Hardaway continued: “First of all, I wouldn’t want him on my team. And second of all, if he was on my team, I would, you know, really distance myself from him because, uh, I don’t think that is right. I don’t think he should be in the locker room while we are in the locker room.”
There's more: “Something has to give. If you have 12 other ballplayers in your locker room that’s upset and can’t concentrate and always worried about him in the locker room or on the court or whatever, it’s going to be hard for your teammates to win and accept him as a teammate.”

Hardaway even said he would lobby for the gay player to lose his job. So, the choice for gay athletes is simple. Stay in the closet or risk both the antipathy of your peers and the loss of your job.

Of course, Hardaway has since apologized. Not for holding these views. But for saying them out loud, in the media. Because that's what's so wrong. Not thinking it. Talking about it. How is it that homophobia is that last acceptable bigotry? Why is it still so okay to say you hate gays? Maybe, in part, because "role models' like Tim Hardaway keep it that way.


  • At 1:53 p.m., Blogger the2scoops said…

    Maybe Hardaway can go to rehab. He could get the NBA group rate.

    Amaechi's announcement cast some light on comments made in an interview back in 2001.
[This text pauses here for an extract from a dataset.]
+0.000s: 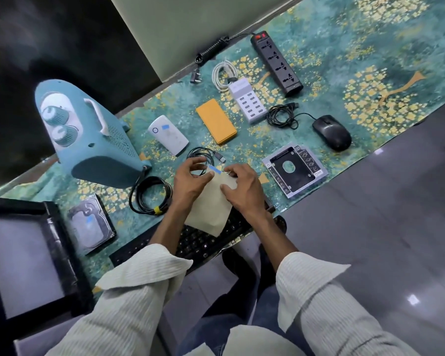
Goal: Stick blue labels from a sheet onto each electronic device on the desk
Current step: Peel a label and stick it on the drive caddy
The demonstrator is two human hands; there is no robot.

  • At 2:49 p.m., Blogger Marky Mark said…

    What he said is disgusting and I agree with you that what is even more notable is that he must have felt that his views were socially acceptable within his milieu. At least it received news coverage, generally critical, so maybe that's a start to changing attitudes.

  • At 3:22 p.m., Blogger Jenster said…

    Is homphobia rehab near the places where they "cure" gay people?

  • At 10:28 a.m., Blogger the2scoops said…

    The Isiah Washington Homophobia Rehab is located next to the Mel Gibson Center for Tolerance. There's a Publicist Monument right in the middle of the campus.